Lessons from reliability and bathtub curve for busting crimes
Frauds and terrorism
Formidable military cantonments with awe-inspiring security have existed for centuries. Treasure, including notes and coins, have also moved for centuries. Banks have time-honoured systems and processes for internal control and audit.
Nevertheless, we hear of security breaches in military establishments. The choice of time, location, and other details point to a high level of planning. Daring and well-planned train robberies involving sovereign treasure make some Western flicks seem like minor pickpocketing. Bank frauds the size of several Satyam frauds point to governance failures from top to bottom. Investigations followed, and responsibility fixed. The immediate causes were familiar. System failures, noncompliance with laid down procedures, and ignoring established norms. One rarely identified root causes to see why noncompliance took place. And what actions could prevent them in the future.
Reliability engineering shows that processes may have a limited life before they become due for an overhauling or a thorough recheck. The bathtub curve below best describes this.
Over time, any process may have an average failure rate, as AB shows. There could be higher failures in the initial stages when machines are new and have teething problems. Those using them are also inexperienced and still learning. The failure rate will later decrease due to the learning effect. The CD in the graph shows this.
The now successful UPI payments also saw a spate of frauds in its initial few weeks when some people exploited loopholes in the product design.
At the same time, failures could increase during the same period for altogether different reasons. For example, wear and tear of machinery and poor maintenance may increase failures. The curve EF explains this.
In finance, there are two reasons why EF happens. First, when indifference of those in charge of controls causes their failure. When no fraud has occurred in a long time, the gatekeepers might relax one or two out of, say, four or five controls. They might do this when they are not aware of the rationale for such controls.

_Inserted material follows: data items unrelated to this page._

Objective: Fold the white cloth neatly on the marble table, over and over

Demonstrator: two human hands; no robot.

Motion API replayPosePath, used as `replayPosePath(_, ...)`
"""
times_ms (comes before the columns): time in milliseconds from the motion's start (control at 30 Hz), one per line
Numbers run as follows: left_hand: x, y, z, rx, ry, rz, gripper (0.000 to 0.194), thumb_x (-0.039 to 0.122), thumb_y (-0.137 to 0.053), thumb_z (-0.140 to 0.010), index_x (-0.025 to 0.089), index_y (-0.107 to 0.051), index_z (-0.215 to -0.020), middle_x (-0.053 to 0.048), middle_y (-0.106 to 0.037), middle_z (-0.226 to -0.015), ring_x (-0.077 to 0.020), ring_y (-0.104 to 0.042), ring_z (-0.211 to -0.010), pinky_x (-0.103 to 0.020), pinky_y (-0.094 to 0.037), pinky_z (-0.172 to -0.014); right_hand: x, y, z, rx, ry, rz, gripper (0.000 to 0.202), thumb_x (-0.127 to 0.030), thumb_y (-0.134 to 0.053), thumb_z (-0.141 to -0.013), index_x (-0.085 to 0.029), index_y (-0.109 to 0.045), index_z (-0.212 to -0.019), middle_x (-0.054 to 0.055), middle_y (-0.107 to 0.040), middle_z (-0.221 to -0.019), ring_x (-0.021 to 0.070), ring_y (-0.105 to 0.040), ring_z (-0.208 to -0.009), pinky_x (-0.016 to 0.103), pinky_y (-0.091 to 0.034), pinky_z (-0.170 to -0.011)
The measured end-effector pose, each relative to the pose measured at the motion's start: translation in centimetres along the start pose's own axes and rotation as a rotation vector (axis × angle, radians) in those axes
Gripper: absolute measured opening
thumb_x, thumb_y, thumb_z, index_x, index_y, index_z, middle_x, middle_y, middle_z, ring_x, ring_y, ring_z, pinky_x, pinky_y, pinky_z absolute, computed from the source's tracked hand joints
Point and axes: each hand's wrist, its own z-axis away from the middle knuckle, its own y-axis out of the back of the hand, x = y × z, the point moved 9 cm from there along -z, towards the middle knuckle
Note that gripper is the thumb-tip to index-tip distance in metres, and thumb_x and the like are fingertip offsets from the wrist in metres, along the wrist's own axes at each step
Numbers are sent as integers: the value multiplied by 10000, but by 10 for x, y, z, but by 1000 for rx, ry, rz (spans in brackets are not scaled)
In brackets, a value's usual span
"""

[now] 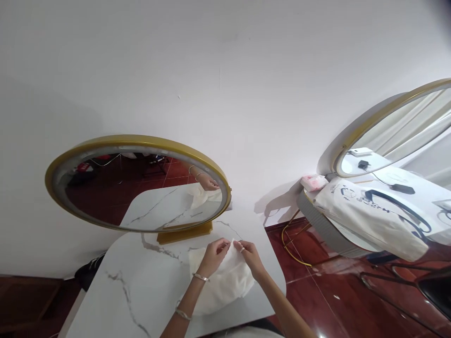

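Note:
A cream-white cloth (225, 286) lies bunched and creased on the marbled tabletop, below both hands. My left hand (214, 258), with bracelets on its forearm, pinches a raised edge of the cloth between thumb and fingers. Close beside it, my right hand (249, 256), wearing a ring, grips the same raised edge from the other side. The fingertips of the two hands almost meet at the cloth's top. Part of the cloth is hidden under the left wrist and forearm.
A gold-rimmed oval mirror (141, 137) stands on the marbled table (116, 300) at its back. To the right, a second table holds a printed white cloth bag (369, 218), a pink-and-white packet (313, 182) and another gold-rimmed mirror (373, 119). Dark chairs (391, 300) stand on the red floor.

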Motion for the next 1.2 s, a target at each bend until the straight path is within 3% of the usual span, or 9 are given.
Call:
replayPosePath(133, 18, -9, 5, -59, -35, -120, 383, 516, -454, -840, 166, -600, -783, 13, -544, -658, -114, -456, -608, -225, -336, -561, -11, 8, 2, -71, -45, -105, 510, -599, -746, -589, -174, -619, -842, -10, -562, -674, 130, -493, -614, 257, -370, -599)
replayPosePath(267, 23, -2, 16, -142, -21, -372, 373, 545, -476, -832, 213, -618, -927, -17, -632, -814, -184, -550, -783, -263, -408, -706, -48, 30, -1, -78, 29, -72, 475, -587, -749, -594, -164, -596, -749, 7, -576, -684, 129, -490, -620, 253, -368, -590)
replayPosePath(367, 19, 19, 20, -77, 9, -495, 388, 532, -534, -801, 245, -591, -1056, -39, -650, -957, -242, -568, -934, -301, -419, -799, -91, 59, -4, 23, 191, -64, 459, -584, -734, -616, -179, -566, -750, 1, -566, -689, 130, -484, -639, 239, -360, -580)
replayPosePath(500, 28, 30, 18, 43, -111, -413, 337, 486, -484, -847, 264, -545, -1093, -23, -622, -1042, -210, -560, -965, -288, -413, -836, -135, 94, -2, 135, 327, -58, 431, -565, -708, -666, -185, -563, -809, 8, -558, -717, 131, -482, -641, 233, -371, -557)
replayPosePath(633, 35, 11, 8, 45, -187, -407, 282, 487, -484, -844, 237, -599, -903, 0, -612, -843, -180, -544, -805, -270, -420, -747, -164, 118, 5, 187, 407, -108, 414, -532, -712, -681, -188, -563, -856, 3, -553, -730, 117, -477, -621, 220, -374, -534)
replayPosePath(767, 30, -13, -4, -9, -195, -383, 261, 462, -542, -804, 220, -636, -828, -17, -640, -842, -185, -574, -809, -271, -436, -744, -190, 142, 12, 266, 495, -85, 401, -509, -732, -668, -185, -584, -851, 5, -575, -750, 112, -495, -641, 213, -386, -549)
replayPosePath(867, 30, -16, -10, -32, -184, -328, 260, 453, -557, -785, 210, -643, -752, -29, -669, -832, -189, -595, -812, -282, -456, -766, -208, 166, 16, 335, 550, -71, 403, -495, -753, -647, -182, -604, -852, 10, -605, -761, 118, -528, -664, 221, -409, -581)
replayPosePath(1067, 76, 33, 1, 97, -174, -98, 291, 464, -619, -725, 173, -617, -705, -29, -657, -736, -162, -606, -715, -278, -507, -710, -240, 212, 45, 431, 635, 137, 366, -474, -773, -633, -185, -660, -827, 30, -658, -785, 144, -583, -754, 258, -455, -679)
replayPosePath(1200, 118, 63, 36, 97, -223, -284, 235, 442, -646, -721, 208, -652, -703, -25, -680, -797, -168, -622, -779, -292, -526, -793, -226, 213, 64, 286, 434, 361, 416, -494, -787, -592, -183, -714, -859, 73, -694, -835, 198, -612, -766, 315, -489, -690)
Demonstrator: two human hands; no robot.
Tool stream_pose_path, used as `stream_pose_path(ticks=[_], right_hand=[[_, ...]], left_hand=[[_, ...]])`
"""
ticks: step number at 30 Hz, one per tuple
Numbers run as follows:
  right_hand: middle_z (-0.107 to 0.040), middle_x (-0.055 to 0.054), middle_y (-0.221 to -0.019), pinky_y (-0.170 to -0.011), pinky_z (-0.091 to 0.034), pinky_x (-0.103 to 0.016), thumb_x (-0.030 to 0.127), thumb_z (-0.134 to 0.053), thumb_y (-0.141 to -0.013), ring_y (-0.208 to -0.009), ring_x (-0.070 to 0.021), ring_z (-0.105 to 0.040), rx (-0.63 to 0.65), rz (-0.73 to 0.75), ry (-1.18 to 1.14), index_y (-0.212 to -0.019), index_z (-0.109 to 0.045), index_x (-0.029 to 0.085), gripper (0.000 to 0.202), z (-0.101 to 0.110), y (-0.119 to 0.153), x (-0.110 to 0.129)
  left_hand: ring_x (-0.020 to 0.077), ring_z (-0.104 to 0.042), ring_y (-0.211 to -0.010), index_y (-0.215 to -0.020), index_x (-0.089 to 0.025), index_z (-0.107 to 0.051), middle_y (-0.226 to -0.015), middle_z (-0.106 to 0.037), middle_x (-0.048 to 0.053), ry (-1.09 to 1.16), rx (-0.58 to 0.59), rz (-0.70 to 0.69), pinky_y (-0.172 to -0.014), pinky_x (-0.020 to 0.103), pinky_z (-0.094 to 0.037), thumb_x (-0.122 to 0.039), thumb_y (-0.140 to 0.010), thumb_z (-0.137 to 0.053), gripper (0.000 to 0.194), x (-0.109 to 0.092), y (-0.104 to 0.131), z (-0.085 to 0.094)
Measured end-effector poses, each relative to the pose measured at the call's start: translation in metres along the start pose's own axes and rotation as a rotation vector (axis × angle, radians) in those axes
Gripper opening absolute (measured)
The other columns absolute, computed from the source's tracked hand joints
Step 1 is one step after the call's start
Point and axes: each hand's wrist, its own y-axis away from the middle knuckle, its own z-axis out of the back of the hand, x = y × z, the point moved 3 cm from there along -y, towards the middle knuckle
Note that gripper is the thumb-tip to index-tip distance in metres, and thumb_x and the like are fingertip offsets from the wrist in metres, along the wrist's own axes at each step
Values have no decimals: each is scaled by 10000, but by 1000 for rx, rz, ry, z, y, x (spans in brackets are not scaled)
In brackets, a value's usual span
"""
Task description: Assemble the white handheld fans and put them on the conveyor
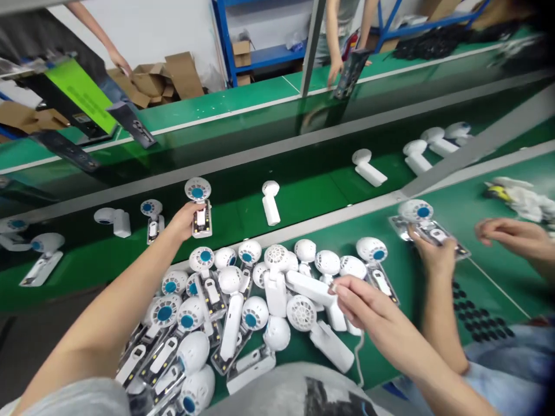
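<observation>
Left hand (185,222) grasping a blue-centred fan (202,224) over the green belt (312,188)
Right hand (366,306): fingertips drawn together, whether on something small I cannot tell, near crowded white fans (276,254); a pale rail (321,221) separates heap from belt. Rightward, a co-worker's hand (436,254) holds another fan (416,210).

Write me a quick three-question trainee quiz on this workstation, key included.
1. Multiple choice: what does the camera wearer's left grip hold?
A) a cardboard box
B) a white-headed device with a blue disc
C) a glove

2. True or false: the black discs lie on the green table, to the wearer's right.

3. Short answer: which is nearer the wearer's body, the pile of devices or the green belt?

Key: 1. B; 2. True; 3. The pile of devices.
</observation>
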Motion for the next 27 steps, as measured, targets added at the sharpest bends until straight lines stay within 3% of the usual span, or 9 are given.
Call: stream_pose_path(ticks=[4, 6, 8, 10, 16, 23, 27], right_hand=[[-404, 46, -575, -501, -299, -228, 337, -383, -896, -535, -105, -374, 30, 109, 37, -752, -479, 192, 225, -13, 7, 12], [-427, 41, -582, -527, -319, -229, 295, -385, -898, -551, -104, -395, 30, 176, 65, -747, -483, 190, 208, -19, 11, 17], [-442, 40, -584, -540, -331, -230, 270, -387, -896, -556, -101, -407, 29, 230, 74, -747, -484, 189, 196, -24, 16, 21], [-453, 40, -587, -547, -340, -231, 260, -390, -895, -558, -99, -413, 29, 266, 71, -737, -475, 189, 192, -26, 21, 23], [-452, 35, -585, -555, -346, -235, 249, -373, -898, -557, -99, -420, 2, 295, 77, -738, -467, 188, 195, -21, 36, 21], [-436, 36, -578, -520, -298, -231, 265, -402, -878, -553, -102, -398, 58, 253, 238, -657, -446, 185, 239, -19, 40, 13], [-426, 44, -558, -507, -301, -223, 287, -388, -883, -516, -91, -376, 118, 199, 177, -639, -431, 182, 268, -23, 36, 4]], left_hand=[[152, -555, -495, -779, -93, -586, -619, -580, 64, 169, 368, 226, -442, 254, -457, -264, -748, -507, 191, -3, 89, -61], [136, -543, -475, -751, -106, -588, -590, -572, 51, 255, 545, 271, -418, 223, -441, -269, -722, -559, 168, 2, 135, -90], [120, -531, -463, -729, -120, -587, -563, -558, 34, 296, 659, 274, -421, 207, -439, -267, -701, -604, 151, 11, 171, -112], [125, -546, -484, -735, -132, -593, -576, -567, 30, 300, 696, 290, -451, 217, -459, -268, -683, -634, 151, 20, 193, -126], [145, -580, -547, -820, -165, -616, -667, -618, 25, 235, 666, 291, -512, 249, -485, -232, -631, -684, 212, 30, 217, -139], [208, -613, -812, -984, -172, -596, -873, -656, 46, 71, 639, 141, -666, 269, -496, -238, -633, -708, 374, 35, 229, -138], [200, -614, -790, -1052, -174, -554, -902, -651, 57, 28, 637, 211, -663, 280, -490, -251, -662, -690, 421, 43, 230, -138]])
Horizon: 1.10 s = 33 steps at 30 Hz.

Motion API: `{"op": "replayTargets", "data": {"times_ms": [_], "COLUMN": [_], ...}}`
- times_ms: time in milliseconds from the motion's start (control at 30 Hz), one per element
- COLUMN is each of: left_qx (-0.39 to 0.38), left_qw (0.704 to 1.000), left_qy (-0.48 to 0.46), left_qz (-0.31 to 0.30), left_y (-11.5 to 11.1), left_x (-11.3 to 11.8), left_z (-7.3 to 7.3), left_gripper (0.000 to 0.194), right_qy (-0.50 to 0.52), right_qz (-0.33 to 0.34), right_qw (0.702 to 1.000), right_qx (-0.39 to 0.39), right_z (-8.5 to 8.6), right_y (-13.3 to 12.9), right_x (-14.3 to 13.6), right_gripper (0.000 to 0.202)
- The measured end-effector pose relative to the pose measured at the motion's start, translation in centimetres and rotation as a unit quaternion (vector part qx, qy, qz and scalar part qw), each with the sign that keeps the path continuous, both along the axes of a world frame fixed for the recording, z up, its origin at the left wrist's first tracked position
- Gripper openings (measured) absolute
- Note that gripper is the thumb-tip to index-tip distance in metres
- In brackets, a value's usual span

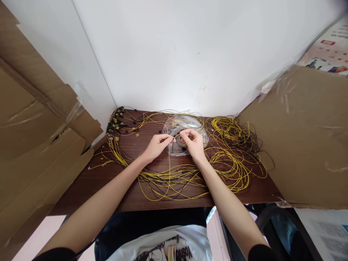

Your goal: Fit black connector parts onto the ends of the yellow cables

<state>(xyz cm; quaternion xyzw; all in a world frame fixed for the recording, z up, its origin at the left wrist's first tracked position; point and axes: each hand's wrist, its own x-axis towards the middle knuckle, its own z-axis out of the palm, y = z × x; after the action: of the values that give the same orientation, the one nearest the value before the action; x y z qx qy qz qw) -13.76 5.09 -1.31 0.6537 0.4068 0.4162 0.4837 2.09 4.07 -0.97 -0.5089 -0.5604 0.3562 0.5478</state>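
Note:
My left hand (160,145) pinches a thin wire between thumb and forefinger above the middle of the table. Close beside it, my right hand (193,142) pinches a yellow wire (177,135) that runs toward the left fingertips. What exactly sits at the fingertips is too small to make out. Behind and under both hands lies a clear plastic bag (174,149) with small parts in it. A long bundle of yellow and black wires (163,177) curves across the table below my hands.
Tangled wire coils (233,132) fill the right side of the brown table (89,195). At the back left is a pile of small black and yellow connectors (116,121). Cardboard sheets (304,145) flank both sides, and a white wall (174,61) rises behind.

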Motion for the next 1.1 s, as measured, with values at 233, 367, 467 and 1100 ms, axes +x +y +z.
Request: {"op": "replayTargets", "data": {"times_ms": [233, 367, 467, 1100], "left_qx": [-0.002, -0.002, -0.001, 0.004], "left_qw": [1.0, 1.0, 1.0, 0.999], "left_qy": [-0.007, -0.005, -0.005, 0.016], "left_qz": [-0.008, -0.018, -0.02, -0.028], "left_y": [0.15, 0.07, 0.03, 0.09], "left_x": [-0.1, -0.11, -0.1, -0.17], "left_z": [-0.33, -0.21, -0.15, -0.25], "left_gripper": [0.031, 0.031, 0.032, 0.035], "right_qy": [0.046, 0.1, 0.117, 0.108], "right_qz": [-0.006, -0.027, -0.037, 0.021], "right_qw": [0.999, 0.995, 0.992, 0.993], "right_qx": [-0.013, -0.008, -0.005, -0.034], "right_z": [0.22, 0.37, 0.32, 0.23], "right_y": [0.04, 0.17, 0.34, 0.18], "right_x": [-0.09, 0.1, 0.34, -0.08], "right_gripper": [0.026, 0.025, 0.028, 0.024]}}
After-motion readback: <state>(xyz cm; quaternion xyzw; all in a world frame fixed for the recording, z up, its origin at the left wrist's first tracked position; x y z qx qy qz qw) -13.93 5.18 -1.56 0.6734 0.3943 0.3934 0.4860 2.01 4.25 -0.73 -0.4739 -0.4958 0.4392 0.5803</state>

Secondly, those who want to commit fraud would learn the loopholes after studying the process over a period. These fraudsters could include those in charge of the controls. They might be leaving the door open for others to perpetrate fraud.
In a military establishment, if the distance between two watchtowers was constant at 500 metres for over a century, it is easy for infiltrators to plan their strategy. When cantonment security never checks personnel in their uniform, infiltrators’ job is easy. When those who planned the September 11 attacks learnt that airport checks were lax for frequent fliers, the key players crisscrossed the world to become frequent fliers.
The decreasing, and constant failure rates, in the earlier stages, will also contribute to complacency in the last phase.
The combined effect of the three curves is the bathtub curve, GH. The actual slope at various points in the curve would vary from situation to situation. The curve indicates that any process, after the initial phase and its operational lifetime, has a period of constant failure rates. After that, it reaches a stage of increasing failures calling for a replacement. Beyond this stage comes a terminal phase, when losses are likely to recur with more significant periodicity.
Saving the day
But, then, all is not lost. It is possible to postpone the day of reckoning. In engineering, periodical maintenance is the answer. Beyond a point, one has to go in for new machinery.
In finance, one can extend the life of the process as indicated by G’H’ and G”H”, But the effects could be short-lived. Periodical training, reiterating, and strengthening the controls are means to postpone the curve. Beyond a stage, the entire process will need to be changed. When I joined the Reserve Bank of India, its manual currency processing had long outlived its effectiveness. Certain checks and balances like note verification had ceased to serve any purpose. The Nayak Committee on Currency Management recommended mechanisation. But, it took an outsider, Vepa Kamesam, as Deputy Governor to rethink and implement a modernised currency management system.
Lessons from bathtub curve
What lessons do the bathtub curve model offer to prevent fraud and other operational risk events?
First, no major breach or failure having occurred over decades is no reason why one should not revisit processes. For example, if currency note remittances from the press had no shortages earlier, it is no reason to assume that the next one will not have one. One should periodically revisit processes to ensure they are robust and in keeping with changing times and varying threat perceptions.
Secondly, one needs to reexamine the effectiveness of existing controls, including guarding against the possibility of complacence weakening controls.
Thirdly, staff in charge of critical controls require periodical training. This cuts across levels. The training should sensitise them to the continuing relevance of controls. For example, one security guard prevented a large theft within days of training. He was applying one of the lessons learnt.
Fourth, every employee is responsible for the success of operational risk controls. However, it is not the sole responsibility of those in charge of critical controls.
Fifth, there is a need to reactivate the system of whistleblowers and make it more effective.
Sixth, we require cultural changes to ensure that compliance with rules and regulations is the norm. The system looks down upon deviations and instances of “paper compliance”. Wherever necessary, people should escalate deviations to appropriate levels for corrective measures.
© G Sreekumar 2022. Updated 6 May 2022.